Recent studies have demonstrated that ferroptosis, a novel form of nonapoptotic regulated cell death plays an important role in doxorubicin (DOX)-induced cardiotoxicity (DoIC). Hydrogen sulfide (H₂S) is emerging as the third important gaseous mediator in cardiovascular system. However, whether H₂S has an effect on DOX-induced ferroptosis remains unknown. Here, we found that DOX not only triggered cardiomyocyte ferroptosis but also significantly inhibited the synthesis of endogenous H₂S in the murine model of chronic DoIC. Application of NaHS, an H₂S donor obviously activated the SLC7A11/GSH/GPx4 antioxidant pathway and thus alleviated DOX-induced ferroptosis and cardiac injury in mice. In contrast, cardiac-specific knockout of cystathionine γ-lyase gene (Cse) in mice (Cse^f/f/Cre⁺) to abolish the cardiac synthesis of endogenous H₂S evidently exacerbated DOX-induced ferroptosis and cardiac dysfunction. A further suppression of SLC7A11/GSH/GPx4 pathway was obtained in Cse^f/f/Cre⁺ mice with DoIC, as compared to Cse^f/f/Cre^- mice with DoIC. The aggravation caused by cardiac-specific Cse deficiency was remarkably rescued by exogenous supplementation of NaHS. Moreover, in DOX-stimulated H9c2 cardiomyocytes, pretreatment with NaHS dose-dependently enhanced the activity of SLC7A11/GSH/GPx4 pathway and subsequently mitigated ferroptosis and mitochondrial impairment.

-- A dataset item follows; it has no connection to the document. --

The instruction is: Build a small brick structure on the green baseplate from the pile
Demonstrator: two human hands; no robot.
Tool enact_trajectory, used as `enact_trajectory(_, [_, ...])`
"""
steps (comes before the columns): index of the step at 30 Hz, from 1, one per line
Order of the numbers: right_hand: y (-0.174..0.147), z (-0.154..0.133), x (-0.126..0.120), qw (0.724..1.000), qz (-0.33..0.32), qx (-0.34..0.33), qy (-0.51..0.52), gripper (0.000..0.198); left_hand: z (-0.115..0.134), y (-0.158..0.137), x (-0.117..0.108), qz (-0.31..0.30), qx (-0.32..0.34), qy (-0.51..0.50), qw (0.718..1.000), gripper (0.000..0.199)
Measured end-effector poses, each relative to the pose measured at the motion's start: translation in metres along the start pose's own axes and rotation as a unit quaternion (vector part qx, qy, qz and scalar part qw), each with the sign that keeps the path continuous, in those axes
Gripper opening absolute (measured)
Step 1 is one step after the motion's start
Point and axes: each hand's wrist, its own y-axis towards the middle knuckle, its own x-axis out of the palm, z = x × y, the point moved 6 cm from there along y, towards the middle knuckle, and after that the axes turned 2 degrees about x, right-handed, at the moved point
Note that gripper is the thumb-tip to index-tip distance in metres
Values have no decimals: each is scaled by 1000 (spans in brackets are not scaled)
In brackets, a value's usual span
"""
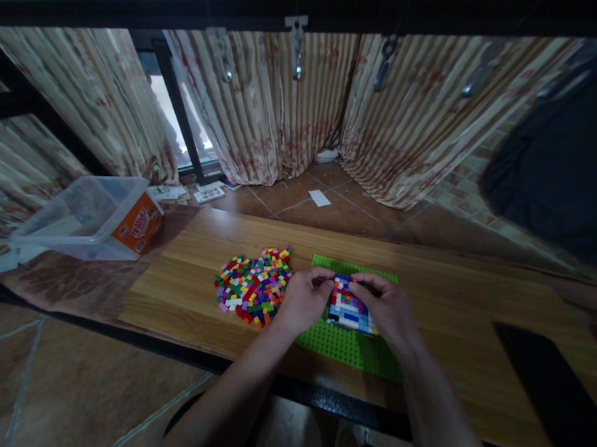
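Observation:
A green studded baseplate [352, 350] lies on the wooden tabletop in front of me. On it sits a flat panel of toy bricks [348, 306], mostly white, blue and red, partly covered by my fingers. My left hand [305, 302] is closed at the panel's far left corner, thumb and index finger against its edge. Across from it, my right hand [386, 311] pinches the far right part, thumb on top. A speck of orange shows by the right fingertips; whether it is a separate brick I cannot tell. Left of my left hand spreads a pile of loose coloured bricks [252, 284].
A clear plastic bin [79, 215] with an orange label stands at the far left. A black flat object [550, 390] lies on the right of the table [455, 292]. Striped curtains [294, 116] hang behind, and a dark bar [309, 10] crosses the top.

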Motion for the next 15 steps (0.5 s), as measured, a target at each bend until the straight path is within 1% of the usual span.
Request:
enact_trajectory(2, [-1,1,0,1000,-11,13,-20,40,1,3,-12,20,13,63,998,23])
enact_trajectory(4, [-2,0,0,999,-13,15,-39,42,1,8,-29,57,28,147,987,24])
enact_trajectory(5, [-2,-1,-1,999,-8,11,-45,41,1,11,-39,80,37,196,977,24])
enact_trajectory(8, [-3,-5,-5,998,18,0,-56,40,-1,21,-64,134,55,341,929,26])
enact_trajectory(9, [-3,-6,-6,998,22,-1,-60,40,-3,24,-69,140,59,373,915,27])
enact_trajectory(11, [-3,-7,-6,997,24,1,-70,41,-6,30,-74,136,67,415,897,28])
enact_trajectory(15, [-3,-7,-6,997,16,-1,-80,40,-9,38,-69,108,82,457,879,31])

On the contrary, transfection with Cse siRNA in DOX-stimulated H9c2 cardiomyocytes markedly inhibited SLC7A11/GSH/GPx4 pathway, thus leading to aggravated ferroptosis and more damage to mitochondrial structure and function. In addition, the protective effect of NaHS on DOX-induced ferroptosis was closely related to the S-sulfhydrated Keap1, which in turn promoted nuclear translocation of Nrf2 and the transcription of SLC7A11 and GPx4. In conclusion, our findings suggest that H₂S may exert protective effect on DoIC by inhibiting DOX-induced ferroptosis via Keap1/Nrf2-dependent SLC7A11/GSH/GPx4 antioxidant pathway.